Accordingly, the manufacturing sector PMI recorded an index value of 62.5 in March, from 56.0 index points in February reflecting that the once languishing sector is now expanding at a rapid pace.
In fact March PMI reading is the highest in three years, in a further sign that the economy has unequivocally exited the crisis although some uncertainties remain.
Meanwhile, the services sector PMI recorded an index value of 67.7 in March, logging a significant increase from 53.0 index points in February. PMI is a broadly followed gauge to measure the health of an economy and provides a bellwether for the Gross Domestic Product. A reading above 50.0 in PMI indicates an expansion in activity while a level below that indicates a contraction. The index value of 50.0 reflects a neutral level.
The manufacturing sector PMI has been driven by all sub-indices led by new orders and production coming from manufacturing of food and beverages and textile and apparel.
“Most of the manufacturers, especially in the food & beverage sector, were optimistic about the upcoming festive season”, the Central Bank said citing the latest monthly survey. Meanwhile, the employment segment also improved as firms hired staff to cope up with the new orders and meet the higher production.

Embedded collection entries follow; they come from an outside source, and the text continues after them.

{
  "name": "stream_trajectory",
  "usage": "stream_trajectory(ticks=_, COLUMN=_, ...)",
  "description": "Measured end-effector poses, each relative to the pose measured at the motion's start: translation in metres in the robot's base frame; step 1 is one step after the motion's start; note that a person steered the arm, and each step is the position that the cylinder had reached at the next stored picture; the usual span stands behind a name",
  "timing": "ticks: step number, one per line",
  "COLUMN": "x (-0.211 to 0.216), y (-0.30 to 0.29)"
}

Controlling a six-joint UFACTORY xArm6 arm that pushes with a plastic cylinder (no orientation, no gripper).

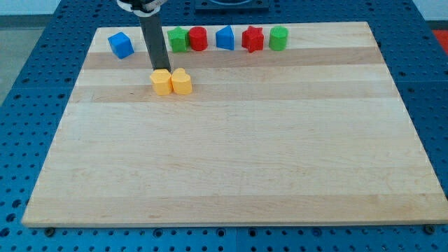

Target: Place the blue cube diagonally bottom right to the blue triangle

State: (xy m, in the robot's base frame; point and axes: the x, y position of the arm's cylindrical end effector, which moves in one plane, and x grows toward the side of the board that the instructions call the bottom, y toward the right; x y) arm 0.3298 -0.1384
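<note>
Now my tip, bare and holding nothing, sits beside the yellow blocks; the blue cube lies toward the board's top-left corner, the blue triangle along the top edge.

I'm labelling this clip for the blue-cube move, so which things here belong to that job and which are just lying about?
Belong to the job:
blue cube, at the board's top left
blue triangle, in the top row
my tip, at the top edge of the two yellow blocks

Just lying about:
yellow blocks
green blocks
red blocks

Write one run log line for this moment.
my tip: behind yellow blocks | blue cube: top left, untouched | blue triangle: top row
</note>
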Motion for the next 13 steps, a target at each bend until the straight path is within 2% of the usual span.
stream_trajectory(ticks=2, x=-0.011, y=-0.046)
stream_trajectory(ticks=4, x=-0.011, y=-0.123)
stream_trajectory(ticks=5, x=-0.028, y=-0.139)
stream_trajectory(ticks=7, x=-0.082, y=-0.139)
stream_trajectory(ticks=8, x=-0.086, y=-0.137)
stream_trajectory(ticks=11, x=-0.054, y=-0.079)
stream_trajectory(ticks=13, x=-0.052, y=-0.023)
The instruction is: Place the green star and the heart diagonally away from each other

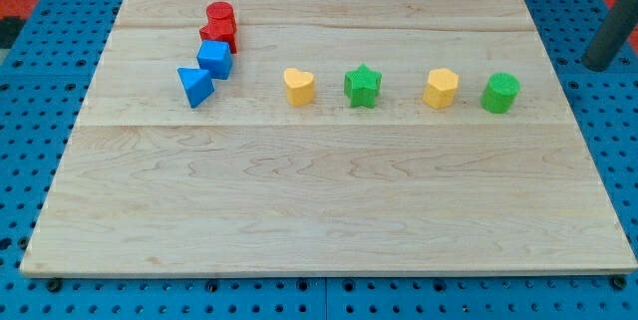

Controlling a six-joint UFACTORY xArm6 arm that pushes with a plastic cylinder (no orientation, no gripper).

Further, the survey has also found that the prices have also declined during the month mirroring the cooler than anticipated inflation in March.
The manufacturing sector broadly has positive expectations for the next three months despite some slowing down during April following the seasonal peak.
Meanwhile, the services sector activity spurt has also been driven by the seasonal pop seen in both wholesale and retail trade due to the festive demand.
Further, the financial services sub-sector continued to be supported by the accommodative monetary policy of the Central Bank as financial conditions were seen easing with the decline in the borrowing rates. Meanwhile, accommodation and food and beverage sub-sectors continued to grow due to robust tourist arrivals while transport and other personal and professional services also saw growth.
New businesses across a wider section of services were also witnessed while the employment sub-index improved as firms hired new staff to meet the elevated festive demand. Meanwhile, expectations for business activities for the next three months continued to rise due to favourable macro-economic conditions.